YOUR TASK:
When the line with "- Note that" appears below, start repeating lines exactly, and keep going through the line with "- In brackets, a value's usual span"; add nothing outside that span.

COLLECTED MATERIAL:
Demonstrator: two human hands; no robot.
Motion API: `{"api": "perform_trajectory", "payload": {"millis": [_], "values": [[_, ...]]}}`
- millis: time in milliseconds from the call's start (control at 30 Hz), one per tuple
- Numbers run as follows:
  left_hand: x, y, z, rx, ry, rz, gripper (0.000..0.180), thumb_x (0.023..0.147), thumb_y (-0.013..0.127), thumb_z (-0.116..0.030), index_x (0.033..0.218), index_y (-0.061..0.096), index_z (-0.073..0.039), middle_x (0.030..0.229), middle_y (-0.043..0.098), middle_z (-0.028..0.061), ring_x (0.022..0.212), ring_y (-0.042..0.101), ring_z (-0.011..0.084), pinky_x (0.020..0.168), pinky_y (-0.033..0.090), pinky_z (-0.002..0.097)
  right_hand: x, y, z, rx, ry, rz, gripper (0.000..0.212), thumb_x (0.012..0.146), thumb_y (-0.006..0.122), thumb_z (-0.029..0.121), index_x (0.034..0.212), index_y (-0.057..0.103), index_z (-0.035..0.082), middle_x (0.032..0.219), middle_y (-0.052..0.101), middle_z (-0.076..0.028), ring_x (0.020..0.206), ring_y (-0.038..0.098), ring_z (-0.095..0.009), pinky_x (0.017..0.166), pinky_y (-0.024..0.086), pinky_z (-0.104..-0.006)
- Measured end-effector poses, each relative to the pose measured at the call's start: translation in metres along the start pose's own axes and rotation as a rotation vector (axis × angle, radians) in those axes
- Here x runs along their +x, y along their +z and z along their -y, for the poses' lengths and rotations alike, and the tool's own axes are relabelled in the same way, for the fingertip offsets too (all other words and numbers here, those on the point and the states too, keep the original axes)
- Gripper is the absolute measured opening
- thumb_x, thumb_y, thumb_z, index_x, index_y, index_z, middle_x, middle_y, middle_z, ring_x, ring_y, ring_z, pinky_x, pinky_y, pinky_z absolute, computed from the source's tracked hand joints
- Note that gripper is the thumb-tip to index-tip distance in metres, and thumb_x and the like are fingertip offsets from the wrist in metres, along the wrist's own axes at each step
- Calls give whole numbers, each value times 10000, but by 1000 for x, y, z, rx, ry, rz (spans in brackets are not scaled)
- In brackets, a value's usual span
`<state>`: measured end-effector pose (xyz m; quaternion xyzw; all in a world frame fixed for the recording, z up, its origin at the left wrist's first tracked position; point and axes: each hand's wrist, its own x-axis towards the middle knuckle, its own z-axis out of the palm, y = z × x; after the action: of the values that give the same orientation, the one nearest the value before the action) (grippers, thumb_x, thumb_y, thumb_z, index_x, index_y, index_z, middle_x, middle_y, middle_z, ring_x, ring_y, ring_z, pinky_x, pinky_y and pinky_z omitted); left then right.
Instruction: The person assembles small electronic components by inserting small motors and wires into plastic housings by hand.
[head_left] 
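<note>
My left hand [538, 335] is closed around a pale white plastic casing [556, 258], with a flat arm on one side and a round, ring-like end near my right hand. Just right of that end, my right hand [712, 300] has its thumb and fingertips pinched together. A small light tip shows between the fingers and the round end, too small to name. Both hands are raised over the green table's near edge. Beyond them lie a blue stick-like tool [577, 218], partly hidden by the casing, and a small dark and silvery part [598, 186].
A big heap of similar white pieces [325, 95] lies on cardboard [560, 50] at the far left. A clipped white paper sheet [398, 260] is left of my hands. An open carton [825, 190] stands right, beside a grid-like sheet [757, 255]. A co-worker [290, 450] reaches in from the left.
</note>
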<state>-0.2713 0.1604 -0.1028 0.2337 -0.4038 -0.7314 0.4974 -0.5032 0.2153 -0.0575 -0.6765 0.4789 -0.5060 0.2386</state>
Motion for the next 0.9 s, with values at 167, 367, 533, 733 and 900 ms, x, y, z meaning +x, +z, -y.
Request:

EXERCISE OUTPUT:
- Note that gripper is the thumb-tip to index-tip distance in metres, and thumb_x and the like are fingertip offsets from the wrist in metres, along the wrist's own axes at each step
- Calls give whole numbers, each value times 10000, but by 1000 for x, y, z, rx, ry, rz (spans in brackets are not scaled)
- In brackets, a value's usual span

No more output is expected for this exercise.